We have a great variety of TV channels, but BBC news is the only one in English and I have never liked watching the news. I’m left with the rest, which is a melting pot of stations from Turkmenistan, Iran, Uzbekistan, Turkey, Romania, Russia, France, Germany, China, Qatar, Kazakhstan and India.
It’s 9 PM. I’ve been reading and writing for about 10 hours and we have absolutely nothing to do, nowhere to go and very little to watch. So while Tom gets some paperwork done, I play with the TV control.
I catch something similar to So You Think You Can Dance. The judges are two women and a man with more lip-gloss and mascara than his two female counterparts put together. The first contestant is a young man that looks like Prince (the artist formerly known). He wears purple satin pants, an open bullfighter jacket with sequins, and platform shoes. He’s short, slender, has a diminutive waist and a round, petite backside like Prince’s, which he shakes like nobody’s business. I look at Tom. He makes a tsk, tsk noise and carries on with his paperwork. The next contestant is the spitting image of Johnny Weir and wears similar attire but instead of the jacket, he wears a pirate shirt with tassels. The stage is about 4’ long but in that space, this Johnny Weir pulls some moves that I have only seen Shakira and Beyonce do. He is amazing and the male judge agrees with me because he jumps off his seat and claps with the tips of his fingers, like a seal.
I change the channel and I watch for a few minutes The King of Queens dubbed in Russian, some commercials in German, and a Chinese talent show where a little guy pulls a woman in a wheelchair with his eyelids. Then something catches my attention.
A girl in her teens is crying to who appears to be her mother. The mother looks indignant but somewhat compassionate. I look at everything on the screen. They live in a mud house with low ceilings. They are sitting on the floor, on rugs, and rub their hands by a fire in the middle of the living room. They do some crying together and when the camera pans out, I see the baby. It’s a stiff bundle of white fabric that clearly doesn’t have a baby in it, but I get the idea. The young girl holds the baby in her arms and cries some more. As the mother leaves the room, the father walks in. They exchange nasty looks. I feel the tension. The father gives the baby another mean look and shouts things at his daughter, who hasn’t stopped crying. Then the father gets close to the girl, uncomfortably close, and he whispers something in her ear. She looks disgusted and recoils and so do I. Oh, no. Oh no, is all I think. But then the father leaves the room and she ponders and cries and seems to make a decision as she kisses the bundle. The next scene shows her leaving the house with the baby in her arms. She wears a long green tunic with a hoodie-like head scarf similar to those Afghan women were made to wear a few years back, and a black, stiff-looking veil that covers her face and hangs all the way down to her knees. She walks past other mud houses baking in the sun, past donkeys lazily grazing under dead trees, past other anonymous women wearing similar clothes, until she gets to a secret location: a barn, which is another small mud house. There, a young man awaits.

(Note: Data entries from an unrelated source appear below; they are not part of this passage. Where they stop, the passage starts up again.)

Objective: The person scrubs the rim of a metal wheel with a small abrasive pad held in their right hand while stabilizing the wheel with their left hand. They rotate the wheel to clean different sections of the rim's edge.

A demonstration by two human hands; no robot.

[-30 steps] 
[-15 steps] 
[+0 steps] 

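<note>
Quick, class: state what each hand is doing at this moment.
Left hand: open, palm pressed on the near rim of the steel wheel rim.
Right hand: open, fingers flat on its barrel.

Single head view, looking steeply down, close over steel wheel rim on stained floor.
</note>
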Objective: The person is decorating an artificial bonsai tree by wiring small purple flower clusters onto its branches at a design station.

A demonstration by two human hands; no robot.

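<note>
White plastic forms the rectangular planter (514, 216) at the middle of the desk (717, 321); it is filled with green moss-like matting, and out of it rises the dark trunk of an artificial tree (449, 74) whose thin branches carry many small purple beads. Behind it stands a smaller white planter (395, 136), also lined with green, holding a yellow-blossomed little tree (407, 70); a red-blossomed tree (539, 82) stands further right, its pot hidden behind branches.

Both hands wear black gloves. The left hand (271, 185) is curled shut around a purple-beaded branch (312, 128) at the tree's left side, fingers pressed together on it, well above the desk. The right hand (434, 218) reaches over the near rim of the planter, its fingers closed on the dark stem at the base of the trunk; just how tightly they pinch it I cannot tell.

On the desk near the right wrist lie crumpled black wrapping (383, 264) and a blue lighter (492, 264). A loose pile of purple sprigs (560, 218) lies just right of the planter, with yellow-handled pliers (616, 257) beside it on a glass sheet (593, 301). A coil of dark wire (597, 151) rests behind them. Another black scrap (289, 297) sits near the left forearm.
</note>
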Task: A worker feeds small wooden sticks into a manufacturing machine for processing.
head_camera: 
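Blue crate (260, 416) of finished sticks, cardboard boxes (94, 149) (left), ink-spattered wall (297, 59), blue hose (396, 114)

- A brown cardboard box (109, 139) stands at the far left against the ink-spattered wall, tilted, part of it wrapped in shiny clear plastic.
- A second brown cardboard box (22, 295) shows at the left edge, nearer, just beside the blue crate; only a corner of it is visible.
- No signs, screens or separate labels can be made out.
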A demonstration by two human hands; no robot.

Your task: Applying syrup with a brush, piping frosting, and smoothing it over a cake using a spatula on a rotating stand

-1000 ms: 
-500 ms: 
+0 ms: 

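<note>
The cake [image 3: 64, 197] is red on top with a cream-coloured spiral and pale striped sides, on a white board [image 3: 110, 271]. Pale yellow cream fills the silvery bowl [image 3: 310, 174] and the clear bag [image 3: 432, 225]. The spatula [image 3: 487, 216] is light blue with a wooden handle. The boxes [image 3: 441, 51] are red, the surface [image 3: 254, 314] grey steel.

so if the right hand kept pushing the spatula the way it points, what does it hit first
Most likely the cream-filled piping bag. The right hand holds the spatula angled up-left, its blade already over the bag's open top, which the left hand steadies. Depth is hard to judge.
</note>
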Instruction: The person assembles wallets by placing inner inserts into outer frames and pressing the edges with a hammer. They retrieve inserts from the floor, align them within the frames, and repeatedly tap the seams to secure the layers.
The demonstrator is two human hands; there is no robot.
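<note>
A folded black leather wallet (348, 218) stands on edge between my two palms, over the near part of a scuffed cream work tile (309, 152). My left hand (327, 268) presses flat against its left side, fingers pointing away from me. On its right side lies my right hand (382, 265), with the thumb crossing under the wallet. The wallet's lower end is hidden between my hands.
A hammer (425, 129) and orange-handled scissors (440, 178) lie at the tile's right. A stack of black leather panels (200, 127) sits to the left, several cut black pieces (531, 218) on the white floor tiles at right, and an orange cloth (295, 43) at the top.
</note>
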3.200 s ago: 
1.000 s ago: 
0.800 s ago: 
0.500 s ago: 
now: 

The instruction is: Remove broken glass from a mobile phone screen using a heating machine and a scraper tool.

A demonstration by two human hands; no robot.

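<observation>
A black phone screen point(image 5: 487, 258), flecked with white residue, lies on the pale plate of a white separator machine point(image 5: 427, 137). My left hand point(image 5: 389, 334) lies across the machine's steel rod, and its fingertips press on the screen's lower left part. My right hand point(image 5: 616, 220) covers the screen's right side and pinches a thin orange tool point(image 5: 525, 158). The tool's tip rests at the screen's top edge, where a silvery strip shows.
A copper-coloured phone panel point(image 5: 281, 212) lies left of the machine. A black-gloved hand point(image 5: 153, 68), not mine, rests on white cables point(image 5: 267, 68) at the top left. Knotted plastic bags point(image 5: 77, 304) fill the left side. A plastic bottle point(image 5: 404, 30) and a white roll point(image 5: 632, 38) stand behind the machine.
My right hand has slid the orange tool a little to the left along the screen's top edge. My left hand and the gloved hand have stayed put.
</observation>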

Before she arrives, he prepares the love pad. A few Persian rugs and lots of hay. It is obvious that he has plans because the camera zooms in on his face and I see the smirk of a teenage boy about to get lucky.
I’m watching a soap opera in a language I’ve never heard before. And I’m hooked. I look at Tom and he has stopped working. He is watching the soap opera too and he is digging it. We speculate. Tom tells me what he thinks and I make my predictions.
The young man tries to seduce the girl (who is still carrying the baby in her arms) by touching her feet. He is on the love pad and invites her, begs her to lay with him. This Casanova is ready to go. She paces back and forth, crying, explaining to him her predicament, (at least that's what I think) but the guy is overcome with desire and all he can do is paw her feet and salivate. She gives him the baby and runs out of the barn.
Then everything gets complicated. Many characters appear and the dialogues are long and the camera focuses on their faces and their fake tears and without action, we can’t tell what’s happening. I’m getting a headache.
I change the station and watch a Bridal Show on the equivalent to the Home Shopping Channel. The dresses look heavy and the models struggle to move in them. These gowns are loaded with colorful beads, rhinestones, sequins, tiny mirrors, and everything shiny. The telephone number flashes on the screen. You can call right now from just about anywhere in Asia and get one of these beauties.
I watch Sesame Street in Romanian, a version of American Idol in Uzbek or Turkmen, some cricket match narrated in Hindi, and a tasteless, borderline raunchy skit in German à la Benny Hill. But nothing, nothing can get my mind off the fate of that fake baby. I wonder who the father is and whether the young girl will be forced to marry an old cousin. I also think about the young man and if he will ever get lucky.
I have never liked soaps, but this one? I’m digging it.